First came the early-morning TV interviews, and the print folks arrived a little later. Finally, at about 11 a.m., Brackbill threw open the doors of Urban Churn, marking the return of the old-fashioned scoop shop to the city.
“It’s already been a long day,” he admitted.
However, from beneath the fatigue, Brackbill clearly was delighted. This day had been years in the making, originating with an idea that Harrisburg needed small-batch, craft ice cream and culminating with the first customers trickling into a squat, snug, blue clapboard building on N. 3rd Street.
“In the end, all this work will be worth it,” he said.
Susan Bailey was one of Brackbill’s first customers on that opening day.
She already was a big fan of his product. Brackbill began churning back in 2013 in a tiny space in the back of Midtown Cinema, which actually became one of the first places where people could buy his ice cream.
Eventually, he opened a stand inside the Broad Street Market, which served as an incubator of sorts for his new brick-and-mortar shop.
“I’m so excited, I can’t stand it,” Bailey exclaimed, as she put in a large order, covering most of the eight flavors on the menu.
Yes, she said, she loves ice cream, especially from Urban Churn, which has gained a reputation for freshness, deep flavor and creative variety.
But, just as much, Bailey loves small business, especially those with a strong community foundation.

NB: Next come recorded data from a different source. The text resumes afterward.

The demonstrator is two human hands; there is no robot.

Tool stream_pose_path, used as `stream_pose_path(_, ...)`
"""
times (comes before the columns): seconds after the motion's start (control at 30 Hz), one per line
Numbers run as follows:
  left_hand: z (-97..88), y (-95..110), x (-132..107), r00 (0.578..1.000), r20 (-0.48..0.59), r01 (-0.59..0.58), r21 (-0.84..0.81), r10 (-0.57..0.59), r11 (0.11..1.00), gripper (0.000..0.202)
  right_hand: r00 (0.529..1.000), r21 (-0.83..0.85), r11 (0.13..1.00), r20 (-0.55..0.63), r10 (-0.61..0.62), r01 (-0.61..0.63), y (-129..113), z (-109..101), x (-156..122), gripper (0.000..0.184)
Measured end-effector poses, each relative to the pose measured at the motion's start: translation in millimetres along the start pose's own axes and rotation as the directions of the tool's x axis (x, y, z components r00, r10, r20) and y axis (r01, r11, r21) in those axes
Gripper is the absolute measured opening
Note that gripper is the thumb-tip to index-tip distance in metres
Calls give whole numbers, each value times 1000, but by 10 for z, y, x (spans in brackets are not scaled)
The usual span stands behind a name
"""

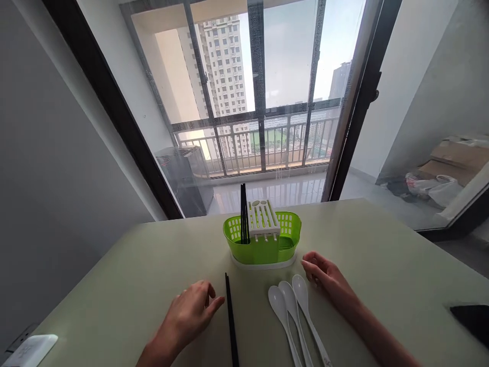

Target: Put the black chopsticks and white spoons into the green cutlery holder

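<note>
A green cutlery basket (pixel 263 248) with a white slotted insert stands on the pale table (pixel 382 265). Black chopsticks (pixel 243 214) stand upright in its left side. More black chopsticks (pixel 231 318) lie flat on the table in front. My left hand (pixel 193 311) rests just left of them, fingers loosely curled, holding nothing. Three white spoons (pixel 292 311) lie side by side to the right. My right hand (pixel 324 278) hovers beside the spoons' bowls, near the basket's right end, fingers bent and apart, empty.
A white device (pixel 28 350) lies at the table's near left corner. A dark object (pixel 471 318) sits at the right edge. Behind the table is a large glass door to a balcony (pixel 263 153). Boxes and bags (pixel 439 176) lie on the floor at right.
</note>
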State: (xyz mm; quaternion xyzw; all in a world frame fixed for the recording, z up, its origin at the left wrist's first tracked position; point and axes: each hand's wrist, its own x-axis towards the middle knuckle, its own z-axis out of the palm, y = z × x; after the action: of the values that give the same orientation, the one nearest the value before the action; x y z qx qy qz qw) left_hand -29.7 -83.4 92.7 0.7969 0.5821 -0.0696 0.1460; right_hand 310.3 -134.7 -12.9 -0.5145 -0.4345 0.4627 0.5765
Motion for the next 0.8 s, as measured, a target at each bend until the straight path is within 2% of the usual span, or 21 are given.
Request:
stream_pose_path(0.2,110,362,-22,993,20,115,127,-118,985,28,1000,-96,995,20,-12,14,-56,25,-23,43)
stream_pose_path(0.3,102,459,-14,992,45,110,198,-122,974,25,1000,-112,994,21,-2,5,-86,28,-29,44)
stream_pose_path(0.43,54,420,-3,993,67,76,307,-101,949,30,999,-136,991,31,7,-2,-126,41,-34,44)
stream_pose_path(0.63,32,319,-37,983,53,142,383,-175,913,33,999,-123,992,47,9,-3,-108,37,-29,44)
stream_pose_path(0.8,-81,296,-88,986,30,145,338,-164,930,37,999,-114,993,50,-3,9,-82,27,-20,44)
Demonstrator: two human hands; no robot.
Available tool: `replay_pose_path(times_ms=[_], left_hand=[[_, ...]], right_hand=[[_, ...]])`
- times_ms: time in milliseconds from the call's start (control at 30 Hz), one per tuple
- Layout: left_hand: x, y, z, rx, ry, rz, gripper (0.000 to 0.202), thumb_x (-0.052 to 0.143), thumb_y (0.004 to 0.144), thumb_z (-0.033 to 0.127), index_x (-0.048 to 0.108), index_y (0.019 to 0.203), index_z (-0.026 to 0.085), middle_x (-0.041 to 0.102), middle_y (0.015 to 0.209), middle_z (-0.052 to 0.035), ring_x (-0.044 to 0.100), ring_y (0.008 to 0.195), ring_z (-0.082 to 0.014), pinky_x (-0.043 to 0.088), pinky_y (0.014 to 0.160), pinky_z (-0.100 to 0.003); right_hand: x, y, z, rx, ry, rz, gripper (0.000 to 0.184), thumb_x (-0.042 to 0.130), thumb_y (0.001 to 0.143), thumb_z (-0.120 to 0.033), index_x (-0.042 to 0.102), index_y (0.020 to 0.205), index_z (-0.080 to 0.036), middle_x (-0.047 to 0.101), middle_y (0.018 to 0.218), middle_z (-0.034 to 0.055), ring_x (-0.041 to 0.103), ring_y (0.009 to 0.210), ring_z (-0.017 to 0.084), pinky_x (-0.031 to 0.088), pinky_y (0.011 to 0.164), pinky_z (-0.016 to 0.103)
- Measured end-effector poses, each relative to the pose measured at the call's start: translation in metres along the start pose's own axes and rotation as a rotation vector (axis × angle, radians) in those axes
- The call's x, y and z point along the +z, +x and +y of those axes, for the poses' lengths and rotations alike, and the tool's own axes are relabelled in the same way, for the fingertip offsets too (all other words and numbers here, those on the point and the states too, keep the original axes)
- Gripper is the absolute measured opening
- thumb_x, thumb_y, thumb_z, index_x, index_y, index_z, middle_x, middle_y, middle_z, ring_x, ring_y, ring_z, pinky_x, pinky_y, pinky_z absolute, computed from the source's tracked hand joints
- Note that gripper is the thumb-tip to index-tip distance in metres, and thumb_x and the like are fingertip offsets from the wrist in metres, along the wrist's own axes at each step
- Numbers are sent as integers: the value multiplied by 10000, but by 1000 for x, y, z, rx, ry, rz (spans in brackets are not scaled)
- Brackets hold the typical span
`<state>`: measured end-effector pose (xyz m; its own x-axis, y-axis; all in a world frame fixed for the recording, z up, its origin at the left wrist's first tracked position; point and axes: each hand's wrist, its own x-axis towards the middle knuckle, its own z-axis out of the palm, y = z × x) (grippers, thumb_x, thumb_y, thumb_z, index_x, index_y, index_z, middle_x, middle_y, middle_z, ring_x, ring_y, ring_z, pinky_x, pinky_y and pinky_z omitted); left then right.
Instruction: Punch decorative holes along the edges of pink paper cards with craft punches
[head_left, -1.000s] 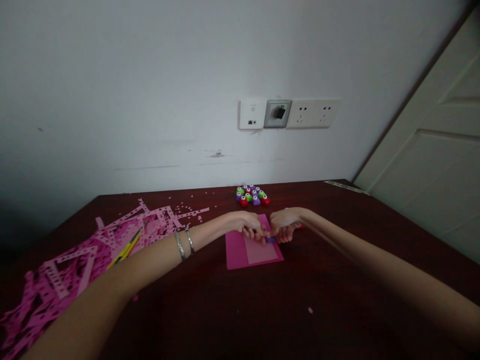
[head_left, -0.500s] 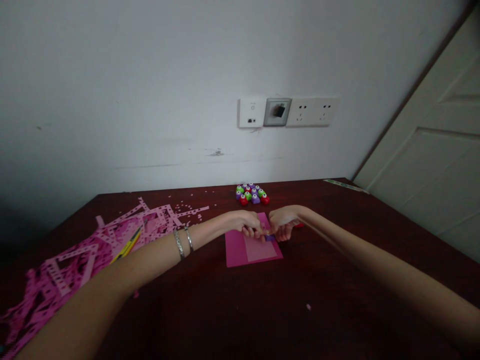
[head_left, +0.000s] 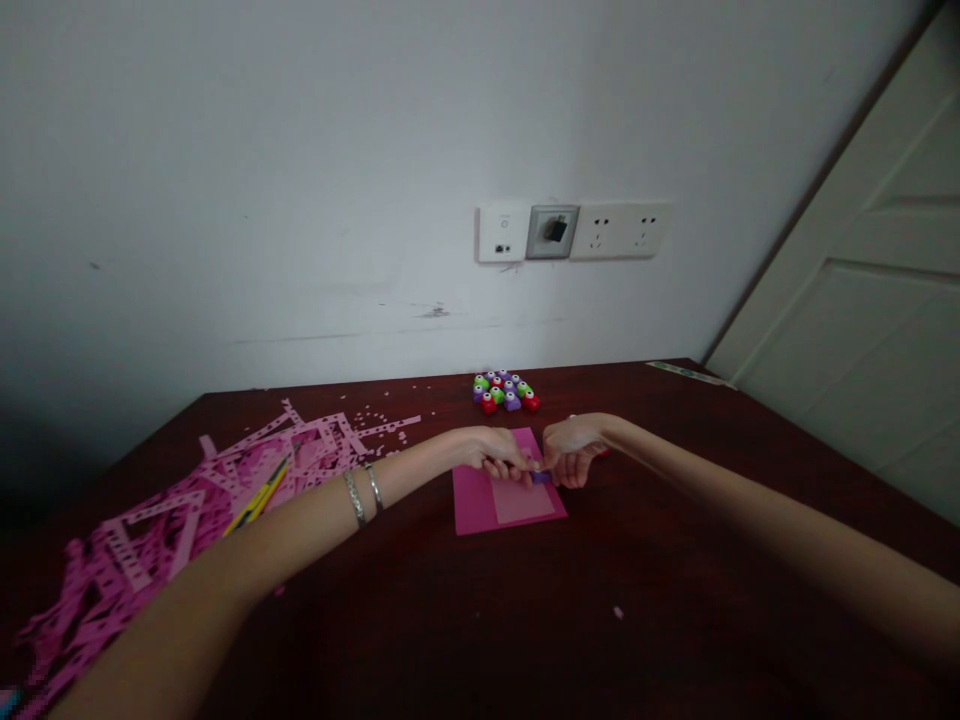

“It’s so hometown-y,” said Bailey, who came down from her artist’s studio in the Millworks. “This really adds something to the city and to Midtown.”
Score a win for owner Brackbill, as that’s exactly what he intended.
“Our business model fits in so well with this community,” he said. “Our shop and what we do is meant to be personal with people, and Midtown is the place to do that.”
Indeed, business was brisk on that first day, with Brackbill and his two employees taking orders and scooping up ice cream as quickly as they could. Bailey herself ordered five pints—mostly for friends, she said.
The staff also prepared its first affogato (espresso poured over ice cream), a sweet concoction made with Elementary Coffee Co. beans. In addition, they served up lemon bar sundaes and ice cream-topped brownies from another Broad Street Market vendor, Raising the Bar.
By the time you read this, Urban Churn’s menu of ice cream and treats could be vastly different than on that first day in mid-April. Brackbill promises to always have the standard chocolate and vanilla. But, after that, who knows?
As a small-batch producer, he prides himself on mixing it up and experimenting, to keep the business, um, fresh both for himself and his customers. In fact, Urban Churn actually received some national media attention when, over New Year’s, Brackbill dared to make (and sell) sauerkraut ice cream.
Flavors also depend upon what’s seasonally available in central PA (e.g. strawberries and peaches in the summer) and what’s cooking (and baking) at Urban Churn partners like Raising the Bar. He also prides himself on the occasional novelty item, including flavors like wasabi and mango habanero.
And, if you have an idea in mind, pop in and ask. Brackbill just might do it.
“We’re always open to new things,” he said.
The path to opening day wasn’t easy.
Like many buildings in Midtown’s old commercial strip, the squat, clapboard structure needed a lot of work: electrical, plumbing, a new bathroom, new paint, etc.
The renovation cost far more than Brackbill anticipated when he selected what he described as “the perfect location.” So, he turned to the community for help. He started an online fundraising effort, which actually exceeded his $10,000 goal, with dozens of people contributing.
“This is a real community project,” Brackbill said.
In addition, the timing was nerve-wracking.
After leaving its original production space at Midtown Cinema, Urban Churn had set up inside a warehouse in Swatara Township, but the lease had expired. So, Brackbill was leaving that building, while simultaneously renovating his new location and making ice cream for his stand in the Broad Street Market, which will remain open.
“It was tough, but everything worked out in the end,” he said.
Bailey herself was one of Urban Churn’s donors. She said that she was happy to support a community-based business started by a young, local entrepreneur, and the fact that it serves such delicious treats was only a bonus.
“We need to make connections in the community,” she said. “And this will help.”